Wjazd do miasta w korku bo każdy szuka parkingu, my jedziemy do centrum i tam za tą samą cenę co na obrzeżach parkujemy u plastyka na podwórku.Pierwsze kroki kierujemy na plac targowy gdzie pełno jest straganów z suszonymi kwiatami, drewnianymi różami, koralami i starociami.Potem spacer przez Rynek, gdzie każdy odwiedzający robi zdjęcie przy starej studni.Wygląd rynku psuje remontowany kościół farny.Tutaj święcą kwiaty z okazji Święta Matki Boskiej Zielnej.Wnętrze też w rusztowaniach ale obraz i figura Matki Boskiej są warte odwiedzenia tego kościoła.Są tu też jedne z najstarszych organów w Polsce w modrzewiowej oprawie .Stamtąd wędrujemy na górę Trzech Krzyży , gdzie za 1 zł można podziwiać widok na Rynek , kościół NMP oraz zakole Wisły.Wędrujemy do klasztorów Reformatów i Kościoła NMP.Potem wędrujemy nad Wisłę bo trzeba tutaj pospacerować a można i popływać , bo statki czekają na turystów.

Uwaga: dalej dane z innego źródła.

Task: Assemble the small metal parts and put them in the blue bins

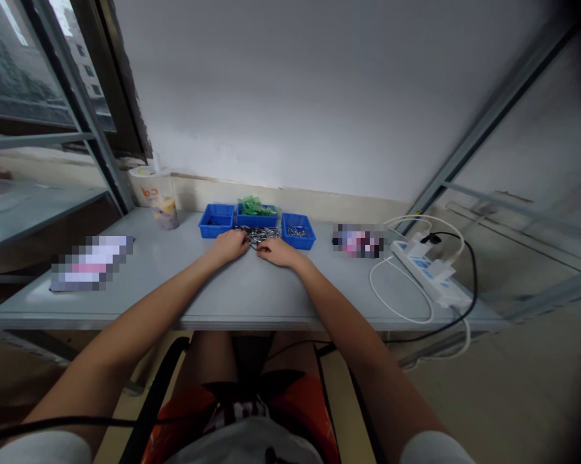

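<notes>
A heap of thin shiny metal pieces (258, 234) lies on the grey table in front of three blue bins. My left hand (231, 245) rests at the heap's left front edge, its fingers curled closed. Facing it, a little apart, my right hand (276, 252) is at the front right of the heap with its fingertips drawn together. Whatever either hand pinches is too small to make out. The left bin (217, 229) holds a few dark bits, the middle bin (257, 220) green plastic pieces (252, 206), and the right bin (298, 242) some small metal pieces.
At the back left stands a clear drink cup (163, 200) with a straw. Blurred-out phone-like items lie left (91, 263) and right (358, 241). A white power strip (433, 274) with plugs and looping cables sits at the table's right end. Metal posts flank the table (256, 299).
</notes>
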A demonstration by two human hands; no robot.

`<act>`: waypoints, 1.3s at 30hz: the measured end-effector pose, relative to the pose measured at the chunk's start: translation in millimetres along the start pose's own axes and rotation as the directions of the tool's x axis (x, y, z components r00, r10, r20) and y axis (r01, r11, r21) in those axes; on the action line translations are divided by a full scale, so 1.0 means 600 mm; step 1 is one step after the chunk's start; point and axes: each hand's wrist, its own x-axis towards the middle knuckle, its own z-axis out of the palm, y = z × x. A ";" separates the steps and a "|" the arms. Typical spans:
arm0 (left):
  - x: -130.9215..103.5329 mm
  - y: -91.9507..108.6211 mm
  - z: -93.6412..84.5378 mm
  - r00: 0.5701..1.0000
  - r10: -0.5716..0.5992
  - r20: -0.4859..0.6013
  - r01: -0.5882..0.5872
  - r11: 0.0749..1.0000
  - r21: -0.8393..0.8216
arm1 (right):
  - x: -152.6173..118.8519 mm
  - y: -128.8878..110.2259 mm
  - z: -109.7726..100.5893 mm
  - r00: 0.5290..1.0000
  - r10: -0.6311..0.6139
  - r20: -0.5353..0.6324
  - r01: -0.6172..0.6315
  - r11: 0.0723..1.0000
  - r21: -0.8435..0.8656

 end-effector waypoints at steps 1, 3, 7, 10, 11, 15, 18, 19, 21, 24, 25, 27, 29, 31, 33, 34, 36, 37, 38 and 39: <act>0.001 -0.001 -0.001 1.000 -0.002 -0.008 0.002 1.000 -0.012 | 0.000 0.001 0.000 1.000 0.001 -0.007 -0.002 1.000 -0.024; 0.001 -0.001 -0.003 1.000 0.005 -0.026 -0.006 0.999 -0.036 | 0.001 0.003 0.000 1.000 0.015 -0.021 -0.016 0.999 -0.051; 0.003 0.001 -0.007 0.996 0.026 -0.087 -0.032 0.997 -0.067 | -0.001 0.003 -0.004 0.996 0.031 -0.090 -0.033 0.999 -0.022; 0.004 -0.001 -0.008 0.991 0.030 -0.129 -0.041 0.995 -0.087 | -0.004 -0.006 -0.008 0.996 0.017 -0.084 -0.015 0.999 0.028; 0.004 -0.002 -0.008 0.990 0.030 -0.139 -0.043 0.995 -0.095 | -0.005 -0.010 -0.008 0.998 0.013 -0.060 -0.011 0.999 0.043; 0.005 -0.006 -0.007 0.987 0.029 -0.158 -0.048 0.992 -0.116 | -0.006 -0.016 -0.004 1.000 0.012 -0.004 -0.012 0.999 0.042; 0.006 -0.007 -0.006 0.986 0.041 -0.159 -0.061 0.991 -0.123 | -0.005 -0.013 -0.002 0.999 0.024 -0.035 -0.024 1.000 0.012; 0.006 -0.008 -0.005 0.986 0.052 -0.159 -0.072 0.990 -0.124 | -0.004 -0.012 -0.003 0.998 0.027 -0.049 -0.027 1.000 0.009; 0.007 -0.008 -0.005 0.983 0.080 -0.163 -0.101 0.987 -0.123 | -0.004 -0.010 -0.006 0.995 0.040 -0.089 -0.038 0.999 0.023; 0.008 -0.008 -0.005 0.977 0.132 -0.165 -0.155 0.979 -0.131 | -0.005 -0.007 -0.015 0.975 0.100 -0.199 -0.083 0.993 0.089; 0.009 -0.007 -0.005 0.974 0.154 -0.164 -0.178 0.974 -0.139 | -0.006 -0.007 -0.018 0.963 0.127 -0.237 -0.101 0.988 0.118; 0.009 -0.006 -0.005 0.964 0.210 -0.165 -0.237 0.958 -0.162 | -0.007 -0.006 -0.022 0.942 0.170 -0.288 -0.126 0.978 0.165; 0.009 -0.004 -0.005 0.948 0.270 -0.169 -0.299 0.937 -0.181 | -0.008 -0.006 -0.024 0.937 0.184 -0.297 -0.137 0.975 0.173; 0.008 -0.003 -0.006 0.934 0.313 -0.170 -0.343 0.921 -0.187 | -0.008 -0.007 -0.025 0.941 0.179 -0.287 -0.145 0.980 0.134; 0.007 -0.003 -0.006 0.929 0.329 -0.168 -0.358 0.916 -0.181 | -0.009 -0.009 -0.025 0.945 0.166 -0.283 -0.147 0.985 0.086; 0.007 -0.003 -0.007 0.929 0.328 -0.168 -0.356 0.918 -0.176 | -0.009 -0.010 -0.025 0.946 0.156 -0.284 -0.141 0.987 0.072; 0.007 -0.003 -0.008 0.932 0.322 -0.166 -0.349 0.922 -0.167 | -0.011 -0.013 -0.027 0.949 0.134 -0.284 -0.118 0.990 0.073; 0.007 -0.003 -0.008 0.933 0.319 -0.165 -0.344 0.925 -0.163 | -0.012 -0.015 -0.028 0.952 0.125 -0.280 -0.105 0.991 0.083; 0.007 -0.003 -0.008 0.935 0.316 -0.162 -0.341 0.926 -0.160 | -0.012 -0.016 -0.029 0.955 0.117 -0.273 -0.094 0.991 0.096; 0.007 -0.003 -0.008 0.935 0.316 -0.160 -0.340 0.927 -0.157 | -0.013 -0.017 -0.030 0.958 0.111 -0.263 -0.085 0.991 0.107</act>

Na obiad wędrujemy na francuskie naleśniki i odpoczywamy w cieniu bo pogoda bardzo upalna.
Po wielkim naleśniku gryczanym wędrujemy bulwarem aż do przystani promowej ale nie mamy siły aby się przeprawić bez samochodu.
Wracamy do miasta ulicą Krakowską ,gdzie są urokliwe stare domki z pięknymi ogródkami ale też nowe budowle jedne lepiej wkomponowane w skarpę inne koszmarki.
Zamiast kawy decydujemy się na wczesny powrót aby uniknąć korków.